Интересно, что в это же время появляются и последние индивидуальные утопии – к ним принадлежат поздние произведения старших авангардистов. Таков, на мой взгляд, второй крестьянский цикл Малевича (1928–1932). Мировоззренческий переворот, который пережил художник, приводит к удивительному творческому результату: теперь его живопись демонстрирует не хилиастическую, а консервативную утопию. Об этом свидетельствует не только тематика («старое», уходящее крестьянство), но и новое (для Малевича, а в действительности традиционное) понимание пространства, где кольцо горизонта, ценностное значение верха и низа не только восстанавливаются, но торжествуют победу над космической «белой бездной». Правда, космос супрематизма полностью не исчезает – он пронизывает собой пейзаж, который, теряя признаки конкретного места, декларирует устройство мира, покоящегося на тех же извечных, незыблемых законах, которые издавна утверждала консервативная утопия.

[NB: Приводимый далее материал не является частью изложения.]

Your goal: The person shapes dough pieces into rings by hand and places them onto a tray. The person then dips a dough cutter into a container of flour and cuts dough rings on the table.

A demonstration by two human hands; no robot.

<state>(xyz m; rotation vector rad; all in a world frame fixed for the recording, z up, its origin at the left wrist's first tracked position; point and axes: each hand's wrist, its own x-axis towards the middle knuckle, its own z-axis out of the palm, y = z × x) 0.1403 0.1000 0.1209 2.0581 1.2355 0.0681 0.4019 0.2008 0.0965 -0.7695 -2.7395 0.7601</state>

Предлагаемый подход, возможно, в какой-то мере помогает разрешить противоречие, с которым часто сталкиваются исследователи творчества Малевича: живопись второго крестьянского цикла, хотя и обращена к очевидно трагической теме – гибели русского крестьянства, выглядит эпически спокойной, а порой и радостно просветленной. Но мы уже говорили об этом свойстве утопического сознания. И здесь между произведениями, отмеченными поворотными датами в новейшей русской истории: 1917 и 1930–1932, устанавливается закономерная внутренняя связь.
Вероятно, к поздним образцам утопического жанра следует отнести и знаменитый «Летатлин» В. Татлина (1932, ЦМ ВВС). Одинокий птеродактиль эпохи индустриализации, архаическая птица, парящая на высотах духа, а не в небе, которое штурмует авиация, кажется запоздавшим голосом хилиастической утопии, трагически прекрасным в своем историческом поражении. Поздние произведения двух великих авангардистов завершают историю утопии в русском искусстве; это художественно-философские модели мироздания, своей неоднозначностью и глубиной идущие вразрез с идеологией «осуществленной мечты».
О поздней живописи Наталии Гончаровой [821]
Наталия Сергеевна Гончарова работала до последних лет жизни, буквально пока могла держать кисть в руке. Мемуаристка запомнила ее лежащей в постели и пишущей «букетик желтых цветов»[822]. Если Михаил Ларионов после перенесенного в 1950 году инсульта оставил живопись, то Гончарова продолжала писать на протяжении еще целого десятилетия.
Живопись Гончаровой 1950‐х годов практически не исследована. Большинство специалистов рассматривает ее позднее творчество как кризисный этап, к которому невозможно применять строгие качественные критерии. Поскольку значительная часть поздних работ художницы осела в мастерской, а в конце 1980‐х годов в составе фонда А. К. Ларионовой-Томилиной поступила в Третьяковскую галерею, перед нами встала задача изучения этого материала. По объему он весьма велик – из 390 работ Гончаровой поздняя живопись составляет примерно четверть. Впервые эта часть дара Ларионовой-Томилиной (тогда находившегося в научной обработке) была опубликована списком, составленным А. Г. Лукановой, в каталоге выставки, проходившей в Третьяковской галерее в 1999–2000 годах[823]. При подготовке очередного тома академического каталога собрания ГТГ[824] было решено включить в него произведения из коллекции Ларионовой-Томилиной. Их описание сделала хранитель коллекции Л. Я. Квашнина, датировки предложены автором настоящей статьи.
Прежде всего, следовало выявить какую-то логику творческого развития Гончаровой в поздние годы.
На протяжении 1940‐х и начала 1950‐х годов Гончарова писала в основном малоформатные картины. Вероятно, это было связано с трудностями в приобретении качественных материалов, о чем она упоминает в своих письмах[825]. Почти все работы последних лет, экспонировавшиеся на персональной выставке 1956 года в Париже, – небольшие по размеру (сохранился авторский список с размерами картин, отсутствующими в каталоге[826]). В коллекции Ларионовой-Томилиной находится немало произведений такого рода – исполненных в грубоватой, размашистой манере натюрмортов с цветами, пейзажей, полубеспредметных композиций. В них очевидно не просто падение качественного уровня, которое обычно называют угасанием таланта, но потеря интересного замысла, «идеи» вещи – того, что для художника авангарда всегда составляло суть творчества.